Hu Derek K, Pinto-Orellana Marco A, Rana Mandeep, Do Linda, Adams David J, Hussain Shaun A, Shrey Daniel W, Lopour Beth A
Department of Biomedical Engineering, University of California, Irvine, California, USA.
Department of Biomedical Engineering, California State University, Long Beach, California, USA.
Epilepsia. 2025 Feb;66(2):541-553. doi: 10.1111/epi.18211. Epub 2024 Dec 12.
The discovery and validation of electroencephalography (EEG) biomarkers often rely on visual identification of waveforms. However, bias toward visually striking events restricts the search space for new biomarkers, and low interrater reliability can limit rigorous validation. We present a data-driven approach to biomarker discovery called scalp EEG Pattern Identification and Categorization (s-EPIC), which enables automated, unsupervised identification of EEG waveforms. S-EPIC is validated on Lennox-Gastaut syndrome (LGS), an epilepsy that is difficult to diagnose and assess due to its variable presentation and insidious evolution of symptoms.
We retrospectively collected 10-min scalp EEG clips during non-rapid eye movement (NREM) sleep from 20 subjects with LGS and 20 approximately age-matched healthy controls. For s-EPIC, EEG events of interest (EOIs) were detected in all subjects using time-frequency analysis. The 11 705 EOIs were characterized based on 11 features and were collectively grouped using both k-means clustering and feature categorization. To provide clinical context, 1350 EOIs were visually reviewed and classified by three epileptologists.
s-EPIC identified four clusters as candidate biomarkers of LGS, each having significantly more LGS EOIs than control EOIs.
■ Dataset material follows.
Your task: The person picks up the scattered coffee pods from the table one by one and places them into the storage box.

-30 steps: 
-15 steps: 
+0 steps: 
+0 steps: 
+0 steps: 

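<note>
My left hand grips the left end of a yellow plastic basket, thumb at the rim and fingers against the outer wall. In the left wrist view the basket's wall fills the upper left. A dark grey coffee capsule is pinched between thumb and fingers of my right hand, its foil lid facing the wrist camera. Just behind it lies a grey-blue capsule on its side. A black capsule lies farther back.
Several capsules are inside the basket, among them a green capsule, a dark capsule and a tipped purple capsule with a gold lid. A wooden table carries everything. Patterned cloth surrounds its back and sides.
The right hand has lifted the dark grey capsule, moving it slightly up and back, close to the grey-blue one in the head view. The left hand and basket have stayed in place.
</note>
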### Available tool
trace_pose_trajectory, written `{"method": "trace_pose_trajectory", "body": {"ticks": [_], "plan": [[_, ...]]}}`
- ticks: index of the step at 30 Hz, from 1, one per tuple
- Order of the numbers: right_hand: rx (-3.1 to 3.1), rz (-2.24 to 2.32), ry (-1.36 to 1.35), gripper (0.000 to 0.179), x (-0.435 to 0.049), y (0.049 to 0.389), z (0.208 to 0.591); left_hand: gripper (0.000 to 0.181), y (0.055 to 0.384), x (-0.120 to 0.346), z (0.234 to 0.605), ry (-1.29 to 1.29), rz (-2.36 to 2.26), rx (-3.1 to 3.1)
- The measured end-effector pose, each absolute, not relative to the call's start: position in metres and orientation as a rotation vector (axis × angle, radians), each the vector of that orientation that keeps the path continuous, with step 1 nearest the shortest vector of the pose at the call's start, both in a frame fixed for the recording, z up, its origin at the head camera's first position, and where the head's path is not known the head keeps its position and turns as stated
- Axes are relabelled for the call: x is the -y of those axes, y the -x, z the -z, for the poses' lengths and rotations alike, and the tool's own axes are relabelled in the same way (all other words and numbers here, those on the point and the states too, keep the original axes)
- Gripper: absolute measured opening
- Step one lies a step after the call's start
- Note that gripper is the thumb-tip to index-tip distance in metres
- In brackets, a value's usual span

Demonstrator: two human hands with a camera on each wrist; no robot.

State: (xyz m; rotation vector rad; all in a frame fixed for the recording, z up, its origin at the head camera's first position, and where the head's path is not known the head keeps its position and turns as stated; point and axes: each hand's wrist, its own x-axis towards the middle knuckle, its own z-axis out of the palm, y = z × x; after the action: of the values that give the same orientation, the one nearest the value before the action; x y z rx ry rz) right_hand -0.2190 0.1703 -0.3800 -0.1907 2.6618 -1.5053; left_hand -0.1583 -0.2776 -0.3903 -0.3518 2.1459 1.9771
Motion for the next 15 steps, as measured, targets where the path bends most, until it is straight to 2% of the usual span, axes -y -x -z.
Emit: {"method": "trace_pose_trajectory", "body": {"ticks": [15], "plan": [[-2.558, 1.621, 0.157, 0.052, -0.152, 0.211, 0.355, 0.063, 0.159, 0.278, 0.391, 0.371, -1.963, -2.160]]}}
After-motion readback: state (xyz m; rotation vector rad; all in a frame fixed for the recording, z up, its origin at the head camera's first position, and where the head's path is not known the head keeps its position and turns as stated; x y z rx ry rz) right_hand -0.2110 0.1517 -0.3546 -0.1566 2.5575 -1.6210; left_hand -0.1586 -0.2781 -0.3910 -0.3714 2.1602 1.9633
Two clusters contained EOIs resembling known LGS biomarkers such as interictal epileptiform discharges and generalized paroxysmal fast activity. The other two LGS-associated EEG clusters contained short bursts of power in beta and gamma frequency bands that were primarily unrecognized by epileptologists. This approach also uncovered significant differences in sleep spindles between LGS and control cohorts.
s-EPIC provides a quantitative approach to waveform identification that could be broadly applied to EEG from both healthy subjects and those with suspected pathology. s-EPIC can objectively identify and characterize relevant EEG waveforms without visual review or assumptions about the waveform's morphology and could therefore be a powerful tool for the discovery and refinement of EEG biomarkers.
脑电图(EEG)生物标志物的发现与验证通常依赖于对波形的视觉识别。然而,对视觉上显著事件的偏向限制了新生物标志物的搜索空间,且评分者间的低可靠性会限制严格的验证。我们提出了一种名为头皮脑电图模式识别与分类(s-EPIC)的数据驱动生物标志物发现方法,该方法能够自动、无监督地识别EEG波形。s-EPIC在 Lennox-Gastaut 综合征(LGS)上得到验证,LGS 是一种因症状表现多变且隐匿进展而难以诊断和评估的癫痫。
我们回顾性收集了20名 LGS 患者和20名年龄匹配的健康对照在非快速眼动(NREM)睡眠期间10分钟的头皮 EEG 片段。对于 s-EPIC,使用时频分析在所有受试者中检测感兴趣的 EEG 事件(EOIs)。基于11个特征对11705个 EOIs 进行表征,并使用 k 均值聚类和特征分类将它们集中分组。为提供临床背景,由三名癫痫专家对1350个 EOIs 进行视觉检查和分类。
s-EPIC 识别出四个簇作为 LGS 的候选生物标志物,每个簇中 LGS 的 EOIs 明显多于对照的 EOIs。两个簇包含类似于已知 LGS 生物标志物的 EOIs,如发作间期癫痫样放电和全身性阵发性快活动。另外两个与 LGS 相关的 EEG 簇包含β和γ频段的短功率爆发,癫痫专家基本未识别出这些。该方法还揭示了 LGS 组和对照组在睡眠纺锤波上的显著差异。
s-EPIC 提供了一种波形识别的定量方法,可广泛应用于健康受试者和疑似有病理状况者的 EEG。s-EPIC 无需视觉检查或对波形形态的假设即可客观地识别和表征相关 EEG 波形,因此可能成为发现和完善 EEG 生物标志物的有力工具。